一番左のドットインジケータから順に、配列番号は0、1、2…となります。
また今回、画像をスライドさせる距離は280pxを基準にしていますが、適切な距離はスライダーの幅、画像の大きさ、column-gapの大きさなどにより変わります。
移動距離に関しては、どんな画像でも同じように調整すれば良いというわけではないので注意が必要です。
なお、(3)の状態の時の進むボタンと、(1)の状態の時の戻るボタンは、押されても何も処理を行う必要がない状況なのでbreakで処理から抜けるようにしています。

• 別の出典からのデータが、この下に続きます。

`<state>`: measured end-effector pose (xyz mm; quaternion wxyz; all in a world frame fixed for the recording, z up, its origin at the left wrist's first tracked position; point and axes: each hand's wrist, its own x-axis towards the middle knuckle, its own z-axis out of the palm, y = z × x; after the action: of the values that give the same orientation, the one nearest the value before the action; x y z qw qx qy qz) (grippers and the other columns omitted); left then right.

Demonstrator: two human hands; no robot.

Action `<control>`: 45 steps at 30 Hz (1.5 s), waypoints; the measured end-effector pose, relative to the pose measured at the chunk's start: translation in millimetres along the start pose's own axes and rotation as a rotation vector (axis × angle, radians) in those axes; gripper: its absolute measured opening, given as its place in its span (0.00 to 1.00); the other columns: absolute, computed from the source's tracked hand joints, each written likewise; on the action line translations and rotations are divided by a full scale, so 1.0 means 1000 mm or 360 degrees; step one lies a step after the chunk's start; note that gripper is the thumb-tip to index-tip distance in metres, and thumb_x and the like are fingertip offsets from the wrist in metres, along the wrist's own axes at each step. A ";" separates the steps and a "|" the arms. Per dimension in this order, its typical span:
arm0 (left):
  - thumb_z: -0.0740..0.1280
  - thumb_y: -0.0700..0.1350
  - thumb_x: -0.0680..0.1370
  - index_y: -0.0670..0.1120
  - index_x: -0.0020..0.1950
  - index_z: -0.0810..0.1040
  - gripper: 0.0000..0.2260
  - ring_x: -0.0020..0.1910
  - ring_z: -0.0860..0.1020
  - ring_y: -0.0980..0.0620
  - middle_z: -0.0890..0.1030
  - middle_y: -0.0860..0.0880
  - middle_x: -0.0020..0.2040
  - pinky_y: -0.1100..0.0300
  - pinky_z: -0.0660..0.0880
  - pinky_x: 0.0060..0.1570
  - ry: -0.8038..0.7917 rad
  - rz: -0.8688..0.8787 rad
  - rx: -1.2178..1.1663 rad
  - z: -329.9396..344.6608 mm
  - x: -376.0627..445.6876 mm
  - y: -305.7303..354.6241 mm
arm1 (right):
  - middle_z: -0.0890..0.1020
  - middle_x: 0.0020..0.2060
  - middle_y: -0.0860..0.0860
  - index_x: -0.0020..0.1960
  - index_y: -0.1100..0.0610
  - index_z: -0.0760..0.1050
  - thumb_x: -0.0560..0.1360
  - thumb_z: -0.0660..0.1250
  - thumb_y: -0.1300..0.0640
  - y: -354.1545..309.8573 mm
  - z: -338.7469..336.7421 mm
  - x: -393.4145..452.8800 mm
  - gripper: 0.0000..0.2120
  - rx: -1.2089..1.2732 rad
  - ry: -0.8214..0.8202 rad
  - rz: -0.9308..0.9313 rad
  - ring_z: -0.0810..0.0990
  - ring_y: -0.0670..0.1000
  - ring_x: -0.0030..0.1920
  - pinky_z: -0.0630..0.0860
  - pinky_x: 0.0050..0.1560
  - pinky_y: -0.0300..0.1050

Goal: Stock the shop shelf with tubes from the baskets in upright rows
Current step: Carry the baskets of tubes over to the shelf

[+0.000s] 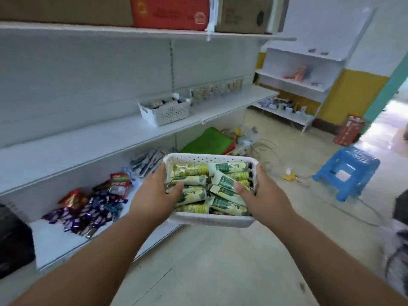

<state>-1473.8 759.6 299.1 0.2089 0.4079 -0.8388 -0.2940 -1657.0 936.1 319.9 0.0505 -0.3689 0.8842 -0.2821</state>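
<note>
Middle shelf (pixel 92 146) lies bare left of the second basket (pixel 165 112) — tube row (pixel 217 88) crowds its right

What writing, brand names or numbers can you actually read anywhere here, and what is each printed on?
No text can be read clearly.
Tubes in the basket: green label panels with print, too blurred.
Red carton on the top shelf: pale print and a round emblem, illegible.
Brown carton beside it: faint marks, illegible.
Red sign by the doorway: white lettering, too small.
Snack packets on the bottom shelf: blurred.
</note>
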 end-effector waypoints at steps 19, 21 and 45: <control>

さて、今回はライブラリに頼らずスライダーを実装してみましたが、皆さんはどのように感じたでしょうか?
想像よりも、けっこう簡単に素のJSでスライダーが作れたと感じたのではないかと思います。
筆者がWeb制作に関わり始めてまだ間もない頃は、ライブラリ無しでスライダーを実装するなんて絶対無理だと思っていました。それほど、ハードルが高く感じられたんですね。
でもプログラミングの基本をしっかり学んで、データや処理の流れを整理できるようになってからは、一見複雑そうに見えるものでも細かく分解していけばなんとか作れそうだと感じることが多くなりました。
実務では、効率やメンテナンスの容易さなどを考慮するとライブラリを頼った方が良い場面が多いのですが、趣味や学習としてプログラミングを楽しむ時は、ライブラリを頼らず自分で作ってみるのも良い経験になりますよ!
POINT!
- ・複数の条件別に処理を分けたいときは、switch文が便利で分かりやすい!
- ・switch文では、breakで処理を抜けるのを忘れないようにしよう!
- ・default節はどのcaseにも当てはまらない場合に行われる処理で、省略可能!